Il fulcro dell’innovazione è rappresentato dal celebre libro d’artista Jazz (1947). L’opera riflette sull’affinità che c’è tra le forme ritagliate e l’improvvisazione musicale, puntando su colori vibranti ed essenzialità del disegno. Parallelamente a Jazz, la collaborazione con la rivista Verve dimostra come Matisse vedesse nella pagina stampata uno spazio espositivo autonomo. In un’epoca di grandi cambiamenti, Matisse sceglie la grafica per democratizzare l’arte: porta i suoi colori vibranti fuori dai confini dello studio d’artista, riuscendo a parlare ad un pubblico più vasto influenzando così il gusto estetico della società moderna.
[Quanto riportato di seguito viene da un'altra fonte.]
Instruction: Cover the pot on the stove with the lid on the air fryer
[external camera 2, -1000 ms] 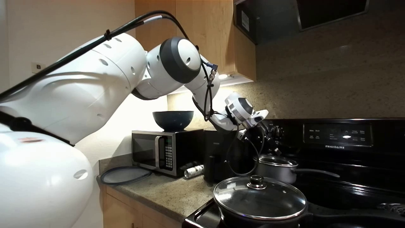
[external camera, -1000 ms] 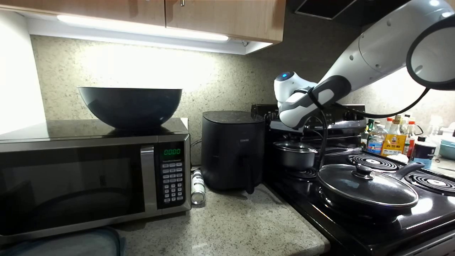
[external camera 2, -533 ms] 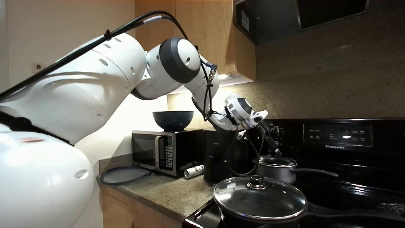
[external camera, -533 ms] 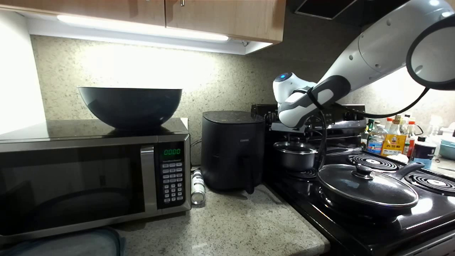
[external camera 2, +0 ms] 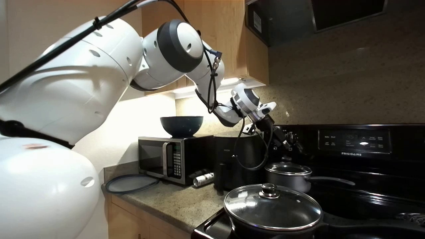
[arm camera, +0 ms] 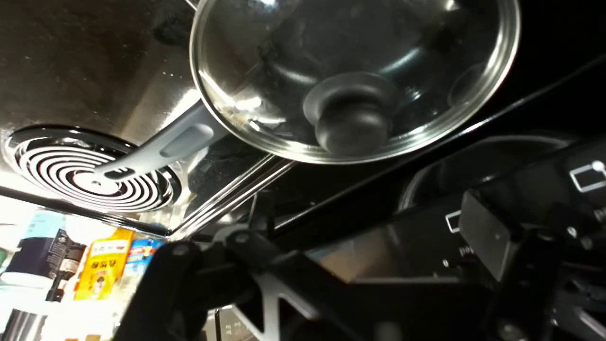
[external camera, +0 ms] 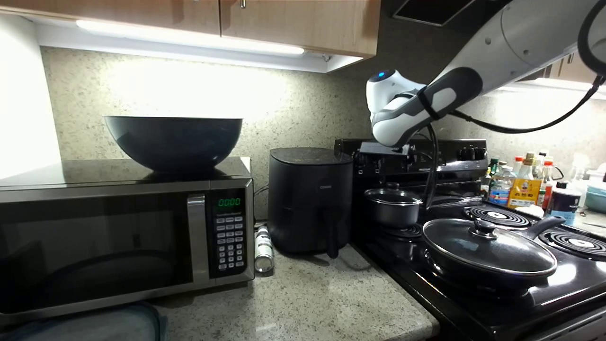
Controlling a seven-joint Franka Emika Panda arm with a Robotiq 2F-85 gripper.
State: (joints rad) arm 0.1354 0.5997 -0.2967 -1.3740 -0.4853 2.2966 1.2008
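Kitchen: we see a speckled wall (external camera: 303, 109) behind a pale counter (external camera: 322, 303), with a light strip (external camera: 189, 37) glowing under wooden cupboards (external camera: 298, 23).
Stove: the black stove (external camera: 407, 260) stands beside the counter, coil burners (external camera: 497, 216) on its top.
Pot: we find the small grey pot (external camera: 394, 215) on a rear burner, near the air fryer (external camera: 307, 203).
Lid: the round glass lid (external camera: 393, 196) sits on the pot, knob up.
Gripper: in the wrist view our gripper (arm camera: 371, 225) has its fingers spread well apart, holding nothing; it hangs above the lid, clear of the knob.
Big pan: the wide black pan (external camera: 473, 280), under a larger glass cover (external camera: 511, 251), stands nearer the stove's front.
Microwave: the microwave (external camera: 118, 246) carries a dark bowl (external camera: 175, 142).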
La “linea vera” e lo studio della silhouette

La mostra dedica un’ampia sezione alla pratica costante del disegno, inteso non come fase preparatoria, ma come strumento di conoscenza profonda. Attraverso sessioni di lavoro dal vero, Matisse ripeteva lo stesso soggetto decine di volte per eliminare il superfluo e raggiungere la “linea vera“. I suoi celebri nudi femminili degli anni Quaranta mostrano una libertà gestuale totale: silhouette che sfiorano l’astrazione, dove il “vuoto” della carta diventa parte integrante della composizione, agendo come uno spazio che dialoga costantemente con il segno nero.

Quando il disegno incontra la letteratura

L’esposizione documenta anche l’intenso rapporto di Matisse con l’editoria d’avanguardia. Dalle illustrazioni per l’Ulysses di Joyce ai ritratti sintetici per Une fête en Cimmérie, il tratto dell’artista si fa intimo e psicologico. In queste opere la linea non si limita ad accompagnare la parola, ma crea un linguaggio visivo capace di dare corpo alle emozioni del testo. Questo percorso creativo riflette una filosofia estetica estremamente attuale; l’eleganza autentica non ha bisogno di decori superflui, si ottiene togliendo tutto ciò che non serve, fino a far emergere la forma pura.